There is an obscenity here. The Islamic Republic of Iran fills prisons, gallows, and morgues with its own citizens. Rights groups recorded at least 1,639 executions in 2025, the highest since 1989, and Amnesty warns that protesters and dissidents still face death following torture-tainted trials.
January’s crackdown probably killed tens of thousands, though high estimates remain hard to verify, yet parts of the West have granted the regime false victimhood. A state that shoots, hangs, censors, and terrorizes Iranians is being reframed online as the underdog resisting America and Israel.
This did not happen by accident. Tehran has piggybacked on two years of anti-Israel sentiment and the collapse of moral vocabulary around Gaza. In too many circles, “anti-Israel” has become a solvent. It dissolves distinctions between democracy and theocracy, between wartime error and deliberate terror, and between sympathy for civilians and indulgence towards tyrants.
Once Israel is cast as the master villain, Iran can appear, absurdly, as part of a global resistance front. Its own victims – women beaten for showing their hair, teenagers hanged for protesting, minorities, dissidents, and students – vanish.
Donald Trump has also been a gift to Tehran. His bullying, boastful, and boorish style has alienated the public across allied continents. Iranian propagandists understand this perfectly. They do not need Western youth to admire the Revolutionary Guards. They only need them to despise Trump, distrust Israel, and view American power as predatory. In that emotional triangle, Iran becomes an anti-imperial mascot. The regime’s crimes are blurred and subordinated to a narrative in which Washington is always the aggressor, and Tehran is always reacting.
The propaganda machine
The propaganda itself is more sophisticated than many Western officials realize. Tehran and its sympathizers no longer rely solely on state television or clerical bombast. The new material is native to the Internet: snide, fast, visual, memetic, and cheap.
The Lego-style AI videos mocking Trump, Benjamin Netanyahu, and American military power compress an entire geopolitical narrative into a toy-like joke: America is stupid, Israel is evil, Iran is witty, wounded, and defiant. Young viewers need not read a manifesto when they can laugh, share, and absorb the alignment.
Iran’s online operators exploit platform mechanics. Coordinated pro-Iran networks have achieved significant reach on X/Twitter through blue-check accounts, fake-news styling, AI-generated war imagery, and algorithmic amplification.
This propaganda is designed for an audience that no longer clearly distinguishes between news, satire, activism, and entertainment. The regime knows that the meme arrives before the correction, and emotion before the fact-check. By the time a fabrication is debunked, its political effect has often already taken hold.

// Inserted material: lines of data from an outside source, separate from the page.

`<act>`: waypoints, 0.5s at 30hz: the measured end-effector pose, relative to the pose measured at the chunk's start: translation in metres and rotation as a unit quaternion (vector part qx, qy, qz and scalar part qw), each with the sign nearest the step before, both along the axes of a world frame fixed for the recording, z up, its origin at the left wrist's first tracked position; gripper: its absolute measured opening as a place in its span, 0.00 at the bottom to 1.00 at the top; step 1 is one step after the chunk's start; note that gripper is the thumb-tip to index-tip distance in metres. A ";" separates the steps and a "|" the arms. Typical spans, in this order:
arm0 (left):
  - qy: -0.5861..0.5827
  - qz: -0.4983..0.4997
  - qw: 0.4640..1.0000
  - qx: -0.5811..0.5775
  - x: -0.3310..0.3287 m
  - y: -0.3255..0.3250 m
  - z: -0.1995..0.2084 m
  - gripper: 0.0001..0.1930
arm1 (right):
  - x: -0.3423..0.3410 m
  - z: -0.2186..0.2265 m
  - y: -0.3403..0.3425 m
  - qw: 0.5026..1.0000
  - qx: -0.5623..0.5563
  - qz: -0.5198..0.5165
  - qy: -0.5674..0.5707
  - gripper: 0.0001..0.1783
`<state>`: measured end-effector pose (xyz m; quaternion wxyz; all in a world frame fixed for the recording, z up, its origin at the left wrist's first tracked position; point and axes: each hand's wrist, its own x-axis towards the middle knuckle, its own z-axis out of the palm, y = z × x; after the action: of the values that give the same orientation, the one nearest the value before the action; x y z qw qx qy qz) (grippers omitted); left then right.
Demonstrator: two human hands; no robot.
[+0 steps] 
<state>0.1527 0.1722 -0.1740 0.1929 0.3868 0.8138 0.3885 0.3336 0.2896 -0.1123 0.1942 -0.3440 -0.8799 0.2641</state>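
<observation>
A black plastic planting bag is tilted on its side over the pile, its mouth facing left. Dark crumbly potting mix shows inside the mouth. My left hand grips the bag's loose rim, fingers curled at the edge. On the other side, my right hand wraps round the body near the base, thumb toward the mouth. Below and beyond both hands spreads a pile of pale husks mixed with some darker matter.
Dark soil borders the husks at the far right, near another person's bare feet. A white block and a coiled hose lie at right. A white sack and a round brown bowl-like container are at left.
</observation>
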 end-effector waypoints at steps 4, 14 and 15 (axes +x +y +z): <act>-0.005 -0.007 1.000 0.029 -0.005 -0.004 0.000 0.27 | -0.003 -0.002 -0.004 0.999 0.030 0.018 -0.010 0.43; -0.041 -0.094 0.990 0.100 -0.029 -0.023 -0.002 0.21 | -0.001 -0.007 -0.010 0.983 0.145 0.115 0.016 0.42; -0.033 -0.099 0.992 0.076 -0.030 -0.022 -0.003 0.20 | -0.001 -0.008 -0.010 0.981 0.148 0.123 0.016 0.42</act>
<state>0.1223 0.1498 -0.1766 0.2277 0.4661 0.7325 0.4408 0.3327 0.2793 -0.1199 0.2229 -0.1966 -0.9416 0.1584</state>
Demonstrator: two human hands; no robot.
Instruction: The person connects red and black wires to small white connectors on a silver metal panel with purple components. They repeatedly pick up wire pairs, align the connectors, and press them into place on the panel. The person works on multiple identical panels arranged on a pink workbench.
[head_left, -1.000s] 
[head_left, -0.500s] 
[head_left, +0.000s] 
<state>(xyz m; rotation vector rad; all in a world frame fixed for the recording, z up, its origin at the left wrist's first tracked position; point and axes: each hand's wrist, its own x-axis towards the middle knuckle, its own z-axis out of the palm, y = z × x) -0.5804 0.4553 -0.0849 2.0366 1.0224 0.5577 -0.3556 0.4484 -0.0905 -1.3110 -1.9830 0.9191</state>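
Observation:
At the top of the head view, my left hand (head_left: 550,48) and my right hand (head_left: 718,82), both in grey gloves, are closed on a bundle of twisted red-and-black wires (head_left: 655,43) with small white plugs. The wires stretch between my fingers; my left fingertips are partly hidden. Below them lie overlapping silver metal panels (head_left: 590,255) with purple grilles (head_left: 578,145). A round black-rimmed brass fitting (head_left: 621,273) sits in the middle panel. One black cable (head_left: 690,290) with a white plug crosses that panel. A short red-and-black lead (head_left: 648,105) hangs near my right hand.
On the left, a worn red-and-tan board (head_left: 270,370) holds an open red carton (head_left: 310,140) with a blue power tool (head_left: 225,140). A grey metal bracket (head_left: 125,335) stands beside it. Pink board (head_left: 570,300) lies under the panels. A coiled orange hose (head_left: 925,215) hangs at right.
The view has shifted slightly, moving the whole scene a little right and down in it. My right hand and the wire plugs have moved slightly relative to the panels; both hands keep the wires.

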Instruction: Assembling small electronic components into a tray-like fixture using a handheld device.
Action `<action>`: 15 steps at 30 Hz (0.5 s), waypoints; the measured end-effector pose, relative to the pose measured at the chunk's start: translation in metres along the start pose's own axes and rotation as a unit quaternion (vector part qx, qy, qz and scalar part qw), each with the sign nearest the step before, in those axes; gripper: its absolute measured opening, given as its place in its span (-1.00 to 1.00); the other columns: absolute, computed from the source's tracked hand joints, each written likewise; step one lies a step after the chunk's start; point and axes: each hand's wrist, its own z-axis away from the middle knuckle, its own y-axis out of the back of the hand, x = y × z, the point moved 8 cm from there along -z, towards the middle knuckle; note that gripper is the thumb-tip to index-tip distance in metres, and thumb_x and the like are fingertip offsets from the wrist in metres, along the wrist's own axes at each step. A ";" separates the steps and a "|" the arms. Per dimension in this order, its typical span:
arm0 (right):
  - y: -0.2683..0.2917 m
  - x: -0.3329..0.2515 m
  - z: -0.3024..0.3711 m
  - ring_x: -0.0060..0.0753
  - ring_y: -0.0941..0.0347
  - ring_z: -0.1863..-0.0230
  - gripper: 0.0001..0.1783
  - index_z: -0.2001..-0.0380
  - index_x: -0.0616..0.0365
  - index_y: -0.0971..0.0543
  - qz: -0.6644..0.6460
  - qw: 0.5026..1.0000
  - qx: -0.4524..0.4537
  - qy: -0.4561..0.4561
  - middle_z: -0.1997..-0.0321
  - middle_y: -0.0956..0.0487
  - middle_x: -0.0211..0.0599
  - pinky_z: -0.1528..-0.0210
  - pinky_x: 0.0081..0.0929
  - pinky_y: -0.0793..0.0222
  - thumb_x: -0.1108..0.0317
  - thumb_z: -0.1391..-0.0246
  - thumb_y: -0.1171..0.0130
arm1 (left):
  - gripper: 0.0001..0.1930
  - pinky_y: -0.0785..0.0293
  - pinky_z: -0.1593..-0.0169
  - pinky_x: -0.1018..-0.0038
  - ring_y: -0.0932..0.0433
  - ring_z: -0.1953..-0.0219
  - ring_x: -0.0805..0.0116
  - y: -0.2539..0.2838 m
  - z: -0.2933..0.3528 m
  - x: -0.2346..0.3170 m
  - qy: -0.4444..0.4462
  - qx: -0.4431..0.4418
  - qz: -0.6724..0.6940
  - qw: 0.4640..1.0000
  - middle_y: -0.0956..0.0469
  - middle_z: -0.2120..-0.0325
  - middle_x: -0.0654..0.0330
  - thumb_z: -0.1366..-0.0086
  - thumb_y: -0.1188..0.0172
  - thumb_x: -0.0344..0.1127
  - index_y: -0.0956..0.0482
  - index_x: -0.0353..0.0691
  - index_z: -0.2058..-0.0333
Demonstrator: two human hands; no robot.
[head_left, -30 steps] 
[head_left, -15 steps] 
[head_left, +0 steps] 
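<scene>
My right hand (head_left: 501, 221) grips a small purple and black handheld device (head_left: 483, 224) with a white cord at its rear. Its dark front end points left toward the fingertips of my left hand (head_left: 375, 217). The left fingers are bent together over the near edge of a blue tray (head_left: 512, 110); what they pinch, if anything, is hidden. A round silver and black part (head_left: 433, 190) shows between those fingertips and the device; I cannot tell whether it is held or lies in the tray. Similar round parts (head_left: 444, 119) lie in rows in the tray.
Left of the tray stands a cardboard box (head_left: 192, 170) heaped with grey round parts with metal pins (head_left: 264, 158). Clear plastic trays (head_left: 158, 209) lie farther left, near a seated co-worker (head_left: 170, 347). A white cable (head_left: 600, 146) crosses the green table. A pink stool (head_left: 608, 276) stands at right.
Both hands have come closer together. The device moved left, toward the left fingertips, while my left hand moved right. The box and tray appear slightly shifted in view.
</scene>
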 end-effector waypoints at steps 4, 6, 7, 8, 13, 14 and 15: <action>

The deeper vulnerability lies in Western youth itself. This generation was shaped by the financial crash, austerity, COVID disruption, unaffordable housing, climate dread, and institutional collapse. Many are angry, lonely, and insecure.
Many inhabit a culture where grievance is currency and victimhood supplies moral authority. Add Gramscian habits in parts of the academy and media, where conflict is flattened into oppressor and oppressed, and the result is a public primed to misunderstand Iran. The young are taught to ask who has less power. They are less often taught to ask who jails trade unionists, stones women, funds militias, tortures students, and hangs revolutionary children when they revolt.
A generation misled
Social media intensifies the damage. It rewards rage, mockery, compression, and tribal belonging. It punishes historical memory. A young person scrolling through a feed sees an Iranian child under rubble, a plastic Trump mini-figure in flames, a slogan about empire, then Gaza, then a campus activist describing Israel as the source of all regional evil. The sequence makes its own argument. It need not be coherent; it only needs emotional continuity.
This is why Iran understands our young people better than our own politicians do. Western leaders still imagine that facts, press conferences, and official statements can compete with a moral cartoon. Tehran knows better. It supplies identity, transgression, and theatrical rebellion. It turns sympathy for a clerical police state into a lifestyle signal for those who believe they are standing against oppression.
The answer is not to sneer at the young. Contempt deepens the alienation that hostile propaganda feeds. The answer is truth, grounded in moral and cultural intelligence. Israel’s friends must speak about Iranian civilians with the same urgency as Israeli security. They must name the executed, disappeared, and imprisoned; expose digital methods without sounding like panicked scolds; and accept that solemn communiqués cannot beat memes, animation, irony, and speed.
Above all, the West must distinguish a people from their jailers. The Iranian people deserve solidarity. The Islamic Republic deserves exposure, pressure, and defeat. The tragedy is that too many young Westerners, convinced they are siding with the oppressed, are being trained to cheer the oppressors. Iran has won sympathy not because it has become less monstrous but because we have become easier to manipulate.■
Andrew Fox is a retired British Army officer and research fellow at the Henry Jackson Society.